Source records

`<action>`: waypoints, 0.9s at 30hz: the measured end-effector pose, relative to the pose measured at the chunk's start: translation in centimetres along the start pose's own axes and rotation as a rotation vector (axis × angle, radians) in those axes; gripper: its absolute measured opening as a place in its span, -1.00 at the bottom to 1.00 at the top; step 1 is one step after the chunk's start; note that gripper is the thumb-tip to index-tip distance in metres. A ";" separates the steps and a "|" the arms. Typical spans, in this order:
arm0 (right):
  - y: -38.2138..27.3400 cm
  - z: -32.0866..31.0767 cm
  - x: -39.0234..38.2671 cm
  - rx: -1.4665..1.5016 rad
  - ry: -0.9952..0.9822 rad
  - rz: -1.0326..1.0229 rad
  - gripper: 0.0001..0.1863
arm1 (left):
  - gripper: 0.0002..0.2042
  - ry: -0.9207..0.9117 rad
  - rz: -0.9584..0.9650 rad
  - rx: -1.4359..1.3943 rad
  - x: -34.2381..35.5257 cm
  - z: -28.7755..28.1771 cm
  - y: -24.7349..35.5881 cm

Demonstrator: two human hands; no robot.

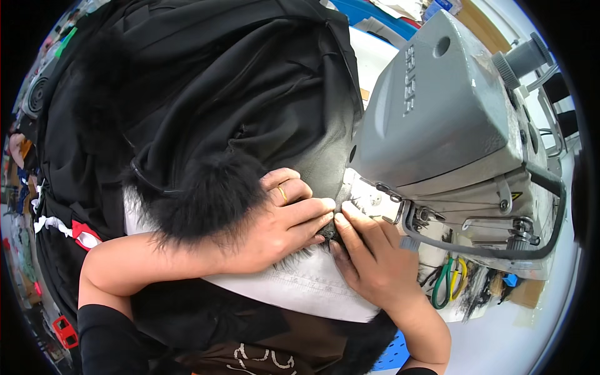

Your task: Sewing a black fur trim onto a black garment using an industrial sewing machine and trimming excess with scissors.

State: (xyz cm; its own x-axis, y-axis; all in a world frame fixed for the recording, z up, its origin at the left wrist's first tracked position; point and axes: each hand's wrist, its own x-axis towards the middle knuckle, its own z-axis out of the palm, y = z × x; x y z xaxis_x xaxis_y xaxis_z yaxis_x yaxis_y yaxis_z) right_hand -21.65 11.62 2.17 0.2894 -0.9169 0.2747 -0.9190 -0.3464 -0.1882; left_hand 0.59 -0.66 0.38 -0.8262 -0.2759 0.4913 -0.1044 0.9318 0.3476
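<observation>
A large black garment [250,94] with black fur trim [206,197] lies bunched over the machine's white bed. With fingers pressed together, my left hand [284,228] grips the garment's edge; a gold ring is on one finger. Close against it, my right hand [378,262] pinches the same edge between thumb and fingers. The fingertips of both hands nearly meet there, and the bit of cloth between them is mostly hidden. Just right of my fingers stands a grey sewing machine [437,106], its presser foot and needle area partly covered by the head.
Green-handled scissors [444,284], a yellow-handled tool [460,278] and black fur scraps [478,290] lie right of my right hand. A thick bent bar [550,250] juts from the machine's front. White-and-red cloth [84,234] hangs at the left, and a blue bin [375,19] stands behind.
</observation>
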 end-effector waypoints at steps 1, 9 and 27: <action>0.1 0.4 0.0 -0.048 0.021 -0.033 -0.53 | -0.68 0.006 0.006 0.016 0.1 0.0 -0.2; 3.7 3.1 -2.7 0.058 -0.105 0.108 -0.58 | -0.66 -0.120 -0.003 0.022 1.2 -0.9 -1.5; 5.7 1.5 -2.1 -0.150 -0.107 -0.088 -0.61 | -0.75 -0.085 -0.027 -0.030 2.5 -0.1 -2.8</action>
State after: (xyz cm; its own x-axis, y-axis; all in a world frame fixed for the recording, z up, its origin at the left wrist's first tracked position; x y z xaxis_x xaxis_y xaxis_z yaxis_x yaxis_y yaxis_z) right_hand -27.11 11.26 -0.91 0.3898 -0.9030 0.1810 -0.9162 -0.4001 -0.0233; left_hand -1.10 -3.94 0.70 -0.8673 -0.2786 0.4125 -0.1118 0.9166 0.3840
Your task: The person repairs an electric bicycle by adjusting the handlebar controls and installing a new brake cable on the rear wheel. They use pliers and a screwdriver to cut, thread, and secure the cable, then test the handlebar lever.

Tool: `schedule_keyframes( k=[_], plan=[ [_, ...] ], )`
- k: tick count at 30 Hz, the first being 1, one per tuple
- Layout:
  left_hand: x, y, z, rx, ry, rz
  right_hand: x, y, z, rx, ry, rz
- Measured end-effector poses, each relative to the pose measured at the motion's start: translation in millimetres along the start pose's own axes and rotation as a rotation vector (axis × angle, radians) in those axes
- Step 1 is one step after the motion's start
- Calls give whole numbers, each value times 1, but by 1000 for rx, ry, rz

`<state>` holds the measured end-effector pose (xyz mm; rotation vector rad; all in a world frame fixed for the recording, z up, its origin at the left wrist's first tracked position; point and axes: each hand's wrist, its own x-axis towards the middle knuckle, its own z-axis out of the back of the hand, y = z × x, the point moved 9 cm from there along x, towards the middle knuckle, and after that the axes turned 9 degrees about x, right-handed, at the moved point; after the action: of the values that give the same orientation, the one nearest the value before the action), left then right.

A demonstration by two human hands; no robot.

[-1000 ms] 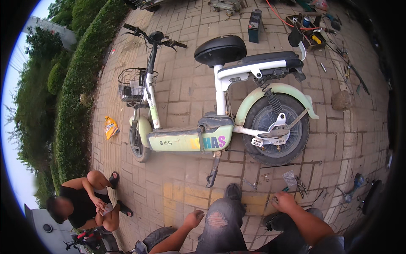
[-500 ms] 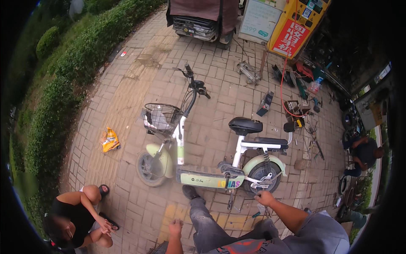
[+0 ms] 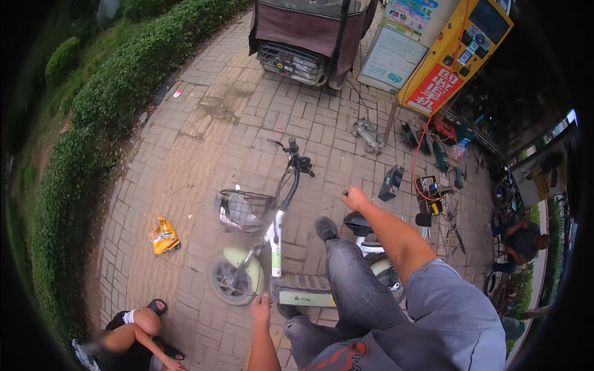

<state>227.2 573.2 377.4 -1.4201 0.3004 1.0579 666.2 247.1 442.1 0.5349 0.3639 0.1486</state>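
Observation:
A pale green and white electric bike (image 3: 275, 247) stands across the paving in front of me, its wire basket (image 3: 247, 210) at the left. My right arm reaches out over the black saddle (image 3: 357, 224). Beyond the saddle, my right hand (image 3: 356, 199) is closed, and whatever may be in its fingers is too small to name. Low down, close to the front wheel (image 3: 232, 279) and the footboard (image 3: 306, 298), my left hand (image 3: 261, 307) is curled closed; its contents are hidden. One leg is across the bike's frame, covering much of the rear wheel.
A dark battery-like box (image 3: 391, 182) and an open toolbox (image 3: 427, 187) lie right, near a red hose (image 3: 413, 154) and scattered tools. A person (image 3: 139, 334) crouches lower left by a yellow bag (image 3: 164, 236). Farther off are a covered vehicle (image 3: 303, 43) and a yellow kiosk (image 3: 458, 55).
My right hand has left the rear wheel area and swung forward past the saddle. One foot has stepped over to the bike's far side. My left hand has risen slightly.

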Motion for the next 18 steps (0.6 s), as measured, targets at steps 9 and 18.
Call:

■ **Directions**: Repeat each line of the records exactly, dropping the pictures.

■ **Task response**:
`<action>`: waypoints, 0.9s at 30hz: the measured end-effector pose, relative to the pose measured at the chunk's start: translation in centimetres along the start pose's own axes and rotation as a rotation vector (axis × angle, radians) in those axes; gripper: its absolute measured opening as a place in its span, -1.00 at the bottom to 1.00 at the top; step 1 is one step after the chunk's start; note that gripper is the thumb-tip to index-tip distance in metres. A ";" separates the steps and a "|" the arms. Typical spans, in this order:
arm0 (right):
  - y: -38.2138..27.3400 cm
  - z: -32.0866..31.0767 cm
  - x: -39.0234..38.2671 cm
  - rx: -1.4665..1.5016 rad
  - ry: -0.9952..0.9822 rad
  - rz: -1.0326..1.0229 rad
  - gripper: 0.0001..0.1863
arm1 (left):
  - gripper: 0.0002..0.2042
  - ry: -0.9207..0.9117 rad
  - rz: -0.9584..0.9650 rad
  - rx: -1.4359..1.3943 rad
  - x: -34.2381..35.5257 cm
  - z: -28.7755..28.1771 cm
  - y: -24.7349..35.5881 cm

Demonstrator: two human hands; no robot.


Your task: Sewing a black fur trim onto a black garment using an industrial sewing machine and trimming excess with scissors.

State: (xyz cm; its own x-axis, y-axis; all in a world frame fixed for the recording, z up, its origin at the left wrist's first tracked position; point and axes: each hand's wrist, its own x-axis towards the middle knuckle, its own z-axis out of the palm, y = z × x; x y z xaxis_x xaxis_y xaxis_z yaxis_x yaxis_y yaxis_z) right_hand -21.65 11.62 2.17 0.2894 -0.9169 0.2747 -0.9190 -0.3464 -0.1882; left_hand 0.59 -0.66 0.38 -0.8262 -0.2759 0.4913 -0.1044 0.9318 0.3476
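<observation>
A large black garment [250,94] with black fur trim [206,197] lies bunched over the machine's white bed. With fingers pressed together, my left hand [284,228] grips the garment's edge; a gold ring is on one finger. Close against it, my right hand [378,262] pinches the same edge between thumb and fingers. The fingertips of both hands nearly meet there, and the bit of cloth between them is mostly hidden. Just right of my fingers stands a grey sewing machine [437,106], its presser foot and needle area partly covered by the head.
Green-handled scissors [444,284], a yellow-handled tool [460,278] and black fur scraps [478,290] lie right of my right hand. A thick bent bar [550,250] juts from the machine's front. White-and-red cloth [84,234] hangs at the left, and a blue bin [375,19] stands behind.
</observation>
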 end-effector waypoints at steps 1, 9 and 27: <action>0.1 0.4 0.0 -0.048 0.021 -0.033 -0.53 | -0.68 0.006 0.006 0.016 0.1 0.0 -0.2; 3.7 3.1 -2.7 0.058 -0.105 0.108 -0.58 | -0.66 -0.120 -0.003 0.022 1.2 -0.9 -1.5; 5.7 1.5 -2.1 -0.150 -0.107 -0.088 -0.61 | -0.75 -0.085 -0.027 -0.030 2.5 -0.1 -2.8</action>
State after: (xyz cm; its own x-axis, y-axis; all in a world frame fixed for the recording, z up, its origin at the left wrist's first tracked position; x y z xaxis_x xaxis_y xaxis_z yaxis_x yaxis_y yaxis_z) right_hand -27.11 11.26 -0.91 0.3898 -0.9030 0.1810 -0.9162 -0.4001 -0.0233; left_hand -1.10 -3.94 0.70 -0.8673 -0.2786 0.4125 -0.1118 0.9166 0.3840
Your task: The person repairs an electric bicycle by adjusting the handlebar controls and installing a new brake cable on the rear wheel. They use pliers and a screwdriver to cut, thread, and secure the cable, then test the handlebar lever.

Tool: `schedule_keyframes( k=[_], plan=[ [_, ...] ], )`
- k: tick count at 30 Hz, the first being 1, one per tuple
- Layout:
  left_hand: x, y, z, rx, ry, rz
  right_hand: x, y, z, rx, ry, rz
- Measured end-effector poses, each relative to the pose measured at the motion's start: translation in millimetres along the start pose's own axes and rotation as a rotation vector (axis × angle, radians) in those axes
- Step 1 is one step after the motion's start
- Calls give whole numbers, each value times 1, but by 1000 for rx, ry, rz

`<state>` holds the measured end-effector pose (xyz mm; rotation vector rad; all in a world frame fixed for the recording, z up, its origin at the left wrist's first tracked position; point and axes: each hand's wrist, its own x-axis towards the middle knuckle, its own z-axis out of the back of the hand, y = z × x, the point moved 9 cm from there along x, towards the middle knuckle, and after that the axes turned 9 degrees about x, right-handed, at the moved point; after the action: of the values that give the same orientation, the one nearest the value before the action), left then right.

A demonstration by two human hands; no robot.

[-1000 ms] 
[-500 ms] 
[+0 ms] 

<state>227.2 573.2 377.4 -1.4201 0.3004 1.0579 666.2 247.1 442.1 0.5349 0.3639 0.1486</state>
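Observation:
A pale green and white electric bike (image 3: 275, 247) stands across the paving in front of me, its wire basket (image 3: 247, 210) at the left. My right arm reaches out over the black saddle (image 3: 357, 224). Beyond the saddle, my right hand (image 3: 356, 199) is closed, and whatever may be in its fingers is too small to name. Low down, close to the front wheel (image 3: 232, 279) and the footboard (image 3: 306, 298), my left hand (image 3: 261, 307) is curled closed; its contents are hidden. One leg is across the bike's frame, covering much of the rear wheel.
A dark battery-like box (image 3: 391, 182) and an open toolbox (image 3: 427, 187) lie right, near a red hose (image 3: 413, 154) and scattered tools. A person (image 3: 139, 334) crouches lower left by a yellow bag (image 3: 164, 236). Farther off are a covered vehicle (image 3: 303, 43) and a yellow kiosk (image 3: 458, 55).
My right hand has left the rear wheel area and swung forward past the saddle. One foot has stepped over to the bike's far side. My left hand has risen slightly.
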
Motion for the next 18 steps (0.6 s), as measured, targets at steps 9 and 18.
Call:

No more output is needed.